#### TASK ITEM:
Identify all lines below that hold "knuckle" and collect them.

#### SUPPLIED ENTRIES:

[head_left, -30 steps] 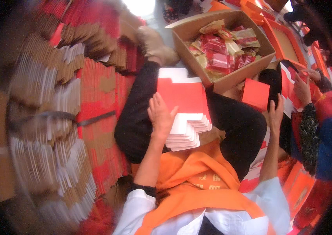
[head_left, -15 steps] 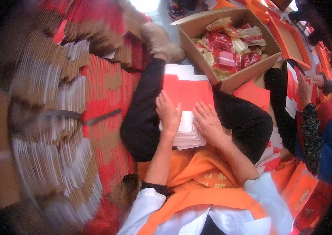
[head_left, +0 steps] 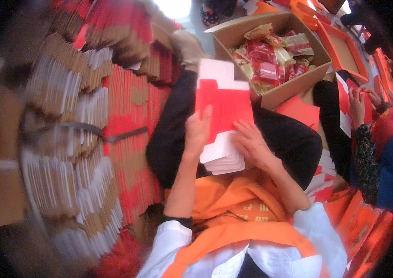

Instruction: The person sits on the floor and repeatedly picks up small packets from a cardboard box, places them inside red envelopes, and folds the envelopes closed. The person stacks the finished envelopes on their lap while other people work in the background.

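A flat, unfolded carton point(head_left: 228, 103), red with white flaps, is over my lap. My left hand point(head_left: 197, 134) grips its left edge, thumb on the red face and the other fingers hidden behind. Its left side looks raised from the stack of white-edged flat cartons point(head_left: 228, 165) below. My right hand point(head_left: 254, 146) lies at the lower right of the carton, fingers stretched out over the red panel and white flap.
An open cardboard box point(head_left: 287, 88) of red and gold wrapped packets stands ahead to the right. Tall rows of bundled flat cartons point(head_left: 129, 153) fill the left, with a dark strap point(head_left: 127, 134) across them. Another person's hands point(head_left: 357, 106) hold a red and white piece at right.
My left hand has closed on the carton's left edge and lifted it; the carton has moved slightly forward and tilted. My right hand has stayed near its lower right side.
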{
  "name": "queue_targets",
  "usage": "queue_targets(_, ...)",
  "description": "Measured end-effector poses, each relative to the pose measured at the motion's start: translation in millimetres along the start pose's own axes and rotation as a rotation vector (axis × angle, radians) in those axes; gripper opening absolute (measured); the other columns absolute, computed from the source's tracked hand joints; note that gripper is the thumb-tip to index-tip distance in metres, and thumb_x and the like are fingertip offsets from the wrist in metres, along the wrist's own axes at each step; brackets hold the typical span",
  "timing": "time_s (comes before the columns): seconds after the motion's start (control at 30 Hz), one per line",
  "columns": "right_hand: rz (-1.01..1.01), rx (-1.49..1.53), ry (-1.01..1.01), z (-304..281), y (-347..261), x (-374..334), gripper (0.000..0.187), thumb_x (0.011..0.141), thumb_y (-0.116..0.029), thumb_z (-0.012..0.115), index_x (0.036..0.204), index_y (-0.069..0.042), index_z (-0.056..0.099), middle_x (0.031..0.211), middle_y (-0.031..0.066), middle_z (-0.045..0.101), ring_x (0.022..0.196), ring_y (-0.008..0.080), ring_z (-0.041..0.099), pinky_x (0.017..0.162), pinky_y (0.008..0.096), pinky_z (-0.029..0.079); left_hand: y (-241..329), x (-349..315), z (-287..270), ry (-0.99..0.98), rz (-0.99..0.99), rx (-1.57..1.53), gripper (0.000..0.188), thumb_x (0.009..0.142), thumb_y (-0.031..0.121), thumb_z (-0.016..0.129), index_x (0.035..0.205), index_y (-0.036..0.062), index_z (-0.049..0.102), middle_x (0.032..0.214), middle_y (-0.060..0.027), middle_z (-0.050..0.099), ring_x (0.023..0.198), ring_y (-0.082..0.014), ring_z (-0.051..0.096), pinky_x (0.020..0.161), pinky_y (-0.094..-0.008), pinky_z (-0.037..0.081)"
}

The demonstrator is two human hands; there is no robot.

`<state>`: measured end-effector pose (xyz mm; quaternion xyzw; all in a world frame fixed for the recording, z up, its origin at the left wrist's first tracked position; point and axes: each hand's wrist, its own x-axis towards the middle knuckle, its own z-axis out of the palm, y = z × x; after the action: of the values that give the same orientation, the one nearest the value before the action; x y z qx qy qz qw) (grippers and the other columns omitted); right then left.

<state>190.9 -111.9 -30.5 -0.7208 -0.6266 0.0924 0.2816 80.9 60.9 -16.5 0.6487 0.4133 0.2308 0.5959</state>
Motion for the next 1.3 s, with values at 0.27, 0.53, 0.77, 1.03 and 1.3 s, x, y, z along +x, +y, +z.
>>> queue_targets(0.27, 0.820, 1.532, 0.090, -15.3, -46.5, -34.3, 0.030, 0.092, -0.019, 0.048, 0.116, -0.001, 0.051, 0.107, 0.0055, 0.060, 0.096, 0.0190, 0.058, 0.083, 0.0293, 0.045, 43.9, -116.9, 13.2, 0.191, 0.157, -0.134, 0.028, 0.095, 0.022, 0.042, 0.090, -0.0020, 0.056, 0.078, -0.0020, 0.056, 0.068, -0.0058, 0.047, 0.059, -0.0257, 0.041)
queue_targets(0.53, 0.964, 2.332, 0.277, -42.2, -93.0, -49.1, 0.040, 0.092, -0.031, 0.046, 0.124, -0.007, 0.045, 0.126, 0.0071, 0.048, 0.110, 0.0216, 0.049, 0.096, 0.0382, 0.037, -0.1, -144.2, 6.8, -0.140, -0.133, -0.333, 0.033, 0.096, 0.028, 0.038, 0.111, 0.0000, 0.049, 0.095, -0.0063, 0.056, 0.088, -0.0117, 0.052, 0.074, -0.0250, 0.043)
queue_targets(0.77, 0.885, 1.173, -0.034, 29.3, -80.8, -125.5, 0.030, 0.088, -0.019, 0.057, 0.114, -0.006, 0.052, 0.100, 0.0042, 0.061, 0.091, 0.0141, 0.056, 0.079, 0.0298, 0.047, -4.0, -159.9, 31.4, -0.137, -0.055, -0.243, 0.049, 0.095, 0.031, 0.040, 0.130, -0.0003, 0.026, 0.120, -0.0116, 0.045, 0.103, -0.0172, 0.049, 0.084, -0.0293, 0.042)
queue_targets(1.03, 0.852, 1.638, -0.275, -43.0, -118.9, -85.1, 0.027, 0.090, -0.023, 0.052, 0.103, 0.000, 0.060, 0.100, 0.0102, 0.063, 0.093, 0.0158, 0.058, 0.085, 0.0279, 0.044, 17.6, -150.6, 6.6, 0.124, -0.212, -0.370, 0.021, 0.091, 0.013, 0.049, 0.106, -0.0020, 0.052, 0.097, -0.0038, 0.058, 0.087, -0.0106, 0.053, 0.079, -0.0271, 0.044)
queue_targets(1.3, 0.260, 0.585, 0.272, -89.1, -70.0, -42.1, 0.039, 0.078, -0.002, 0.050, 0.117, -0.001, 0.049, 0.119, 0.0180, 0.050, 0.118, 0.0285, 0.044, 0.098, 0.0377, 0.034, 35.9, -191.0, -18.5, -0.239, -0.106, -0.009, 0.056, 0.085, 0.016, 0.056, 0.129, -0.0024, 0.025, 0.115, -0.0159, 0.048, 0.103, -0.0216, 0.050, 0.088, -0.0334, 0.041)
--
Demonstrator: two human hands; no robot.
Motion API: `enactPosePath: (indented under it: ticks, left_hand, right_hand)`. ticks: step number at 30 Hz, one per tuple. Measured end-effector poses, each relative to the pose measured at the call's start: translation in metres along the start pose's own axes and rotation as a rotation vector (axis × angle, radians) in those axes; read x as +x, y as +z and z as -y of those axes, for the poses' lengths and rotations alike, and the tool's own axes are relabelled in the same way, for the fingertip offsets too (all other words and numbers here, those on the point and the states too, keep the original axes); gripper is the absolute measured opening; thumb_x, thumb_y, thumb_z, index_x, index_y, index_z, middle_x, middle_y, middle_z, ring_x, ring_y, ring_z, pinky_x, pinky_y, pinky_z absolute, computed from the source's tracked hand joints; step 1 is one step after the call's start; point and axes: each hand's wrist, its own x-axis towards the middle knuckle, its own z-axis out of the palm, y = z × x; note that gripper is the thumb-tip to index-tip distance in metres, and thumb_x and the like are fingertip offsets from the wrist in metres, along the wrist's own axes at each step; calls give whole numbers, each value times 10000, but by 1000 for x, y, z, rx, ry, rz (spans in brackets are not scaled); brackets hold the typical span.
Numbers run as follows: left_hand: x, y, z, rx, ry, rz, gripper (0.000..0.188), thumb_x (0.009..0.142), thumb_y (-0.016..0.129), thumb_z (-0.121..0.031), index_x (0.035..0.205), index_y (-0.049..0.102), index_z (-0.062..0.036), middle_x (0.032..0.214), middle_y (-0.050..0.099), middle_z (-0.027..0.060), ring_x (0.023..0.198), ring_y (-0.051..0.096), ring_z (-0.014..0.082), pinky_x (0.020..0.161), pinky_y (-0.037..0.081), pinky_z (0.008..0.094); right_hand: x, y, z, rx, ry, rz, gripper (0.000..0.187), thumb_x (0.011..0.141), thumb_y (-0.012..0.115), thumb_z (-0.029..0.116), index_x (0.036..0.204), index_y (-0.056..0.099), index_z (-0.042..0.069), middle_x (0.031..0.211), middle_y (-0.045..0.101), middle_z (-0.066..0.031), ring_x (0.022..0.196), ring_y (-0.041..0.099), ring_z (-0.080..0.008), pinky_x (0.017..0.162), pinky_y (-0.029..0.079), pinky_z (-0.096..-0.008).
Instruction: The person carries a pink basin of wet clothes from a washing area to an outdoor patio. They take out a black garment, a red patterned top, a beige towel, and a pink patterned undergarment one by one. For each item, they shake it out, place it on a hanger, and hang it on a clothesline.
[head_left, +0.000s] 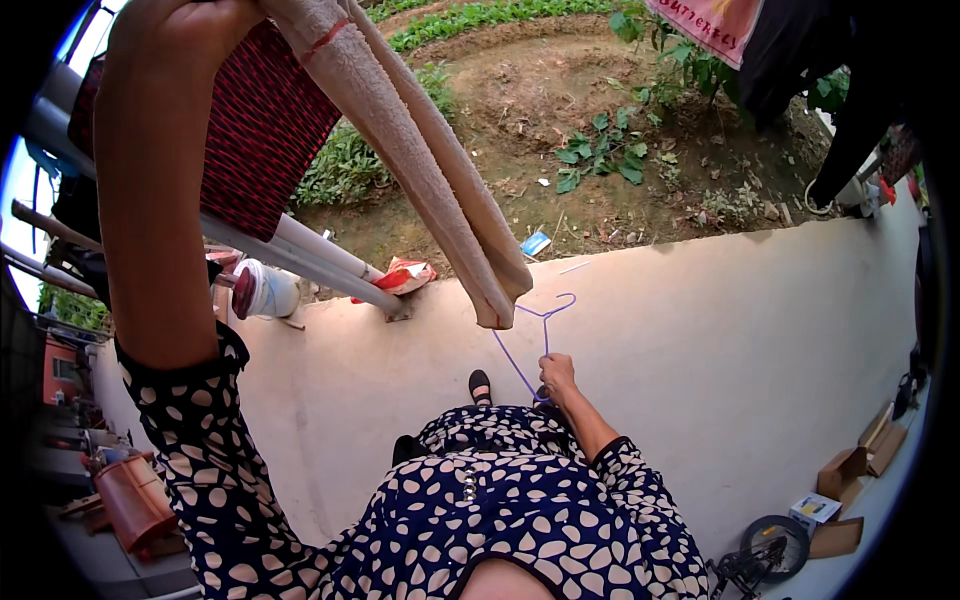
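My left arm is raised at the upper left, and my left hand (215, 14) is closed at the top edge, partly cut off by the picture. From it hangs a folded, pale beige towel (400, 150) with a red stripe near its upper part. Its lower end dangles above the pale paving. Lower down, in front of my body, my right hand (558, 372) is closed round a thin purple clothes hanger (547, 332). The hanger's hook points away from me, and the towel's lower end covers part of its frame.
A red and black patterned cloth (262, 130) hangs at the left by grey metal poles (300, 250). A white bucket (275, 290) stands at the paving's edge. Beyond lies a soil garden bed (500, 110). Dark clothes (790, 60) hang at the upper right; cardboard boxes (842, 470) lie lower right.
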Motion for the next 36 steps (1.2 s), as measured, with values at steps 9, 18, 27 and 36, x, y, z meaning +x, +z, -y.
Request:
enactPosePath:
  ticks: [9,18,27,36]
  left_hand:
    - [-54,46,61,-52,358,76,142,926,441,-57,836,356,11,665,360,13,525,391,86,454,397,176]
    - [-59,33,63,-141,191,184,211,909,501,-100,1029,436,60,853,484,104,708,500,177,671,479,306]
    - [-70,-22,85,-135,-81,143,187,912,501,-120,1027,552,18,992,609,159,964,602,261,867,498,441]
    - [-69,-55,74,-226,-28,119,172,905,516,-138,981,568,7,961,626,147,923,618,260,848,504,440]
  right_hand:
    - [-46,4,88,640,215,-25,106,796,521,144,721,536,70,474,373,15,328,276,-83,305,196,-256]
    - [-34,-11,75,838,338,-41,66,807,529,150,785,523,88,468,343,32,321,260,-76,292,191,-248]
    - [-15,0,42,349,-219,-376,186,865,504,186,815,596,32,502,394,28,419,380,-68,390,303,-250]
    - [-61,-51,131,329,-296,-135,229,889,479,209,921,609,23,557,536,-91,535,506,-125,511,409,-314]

#### REPLY:
`<state>`: measured end-effector pose (xyz mm; quaternion xyzw; all in a world frame fixed for the recording, z up, its origin at the left wrist's first tracked position; point and axes: each hand's wrist, its own x-axis towards the middle knuckle, its own z-axis out of the palm, y = z × x; after the action: of the values that give the same orientation, the one nearest the value before the action; x y z qx qy qz qw) (grippers and the other columns omitted); right then left.
Motion API: `enactPosePath: (indented under it: ticks, left_hand, right_hand)`. ticks: step number at 30 Hz, one per tuple. Measured end-effector poses, each relative to the pose measured at the call's start: translation in metres along the start pose's own axes and rotation as a rotation vector (axis × angle, radians) in those axes; read x as +x, y as +z and z as -y of those axes, for the poses' lengths and rotations alike, and the tool's own axes are relabelled in the same way, for the fingertip offsets too (all other words and numbers here, those on the point and the states too, keep the original axes); gripper is the absolute measured opening; thumb_x, thumb_y, thumb_z, index_x, index_y, index_z, middle_x, middle_y, middle_z, ring_x, ring_y, ring_z, pinky_x, pinky_y, pinky_z absolute, computed from the source's tracked hand joints; step 1 is one step after the call's start; point and axes: each hand's wrist, its own x-axis towards the middle knuckle, its own z-axis out of the palm, y = z × x; note that gripper is the thumb-tip to index-tip distance in metres, and thumb_x and the like are fingertip offsets from the wrist in metres, along the wrist's own axes at each step; calls give whole numbers, each value times 10000, but by 1000 for x, y, z, rx, ry, rz (spans in brackets are not scaled); brackets hold the typical span.

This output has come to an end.